Closed-loop optimization of fast-charging protocols for batteries with machine learning

Simultaneously optimizing many design parameters in time-consuming experiments causes bottlenecks in a broad range of scientific and engineering disciplines 1 , 2 . One such example is process and control optimization for lithium-ion batteries during materials selection, cell manufacturing and operation. A typical objective is to maximize battery lifetime; however, conducting even a single experiment to evaluate lifetime can take months to years 3 – 5 . Furthermore, both large parameter spaces and high sampling variability 3 , 6 , 7 necessitate a large number of experiments. Hence, the key challenge is to reduce both the number and the duration of the experiments required.
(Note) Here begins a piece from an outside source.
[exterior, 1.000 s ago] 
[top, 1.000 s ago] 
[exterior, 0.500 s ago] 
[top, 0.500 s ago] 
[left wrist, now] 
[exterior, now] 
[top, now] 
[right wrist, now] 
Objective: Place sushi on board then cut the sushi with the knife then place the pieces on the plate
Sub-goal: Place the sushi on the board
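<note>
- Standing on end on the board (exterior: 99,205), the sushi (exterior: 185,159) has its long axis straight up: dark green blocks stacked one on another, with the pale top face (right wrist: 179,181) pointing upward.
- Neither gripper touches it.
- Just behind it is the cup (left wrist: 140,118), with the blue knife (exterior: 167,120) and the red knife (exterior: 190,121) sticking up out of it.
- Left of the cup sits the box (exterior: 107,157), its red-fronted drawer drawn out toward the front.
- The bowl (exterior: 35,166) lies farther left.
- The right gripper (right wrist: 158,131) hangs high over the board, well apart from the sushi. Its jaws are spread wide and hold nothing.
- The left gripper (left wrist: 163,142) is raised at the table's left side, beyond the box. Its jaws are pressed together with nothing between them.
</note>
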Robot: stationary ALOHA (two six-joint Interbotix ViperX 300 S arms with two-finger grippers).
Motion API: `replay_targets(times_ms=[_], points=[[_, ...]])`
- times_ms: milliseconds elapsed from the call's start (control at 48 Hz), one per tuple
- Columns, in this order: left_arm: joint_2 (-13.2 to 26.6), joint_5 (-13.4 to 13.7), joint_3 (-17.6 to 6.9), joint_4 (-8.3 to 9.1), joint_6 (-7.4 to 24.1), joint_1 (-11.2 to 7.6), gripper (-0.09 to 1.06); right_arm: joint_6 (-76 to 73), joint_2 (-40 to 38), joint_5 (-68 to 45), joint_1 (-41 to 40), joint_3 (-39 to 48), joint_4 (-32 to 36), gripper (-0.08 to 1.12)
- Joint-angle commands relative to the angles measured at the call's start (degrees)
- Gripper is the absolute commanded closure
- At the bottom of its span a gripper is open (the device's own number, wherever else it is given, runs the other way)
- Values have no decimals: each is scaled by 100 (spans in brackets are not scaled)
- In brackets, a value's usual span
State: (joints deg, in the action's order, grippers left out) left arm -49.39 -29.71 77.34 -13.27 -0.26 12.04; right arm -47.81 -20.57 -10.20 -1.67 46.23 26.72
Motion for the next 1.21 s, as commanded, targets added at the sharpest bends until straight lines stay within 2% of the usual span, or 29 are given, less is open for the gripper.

Here we develop and demonstrate a machine learning methodology  to efficiently optimize a parameter space specifying the current and voltage profiles of six-step, ten-minute fast-charging protocols for maximizing battery cycle life, which can alleviate range anxiety for electric-vehicle users 8 , 9 . We combine two key elements to reduce the optimization cost: an early-prediction model 5 , which reduces the time per experiment by predicting the final cycle life using data from the first few cycles, and a Bayesian optimization algorithm 10 , 11 , which reduces the number of experiments by balancing exploration and exploitation to efficiently probe the parameter space of charging protocols. Using this methodology, we rapidly identify high-cycle-life charging protocols among 224 candidates in 16 days (compared with over 500 days using exhaustive search without early prediction), and subsequently validate the accuracy and efficiency of our optimization approach. Our closed-loop methodology automatically incorporates feedback from past experiments to inform future decisions and can be generalized to other applications in battery design and, more broadly, other scientific domains that involve time-intensive experiments and multi-dimensional design spaces. A closed-loop machine learning methodology of optimizing fast-charging protocols for lithium-ion batteries can identify high-lifetime charging protocols accurately and efficiently, considerably reducing the experimental time compared to simpler approaches.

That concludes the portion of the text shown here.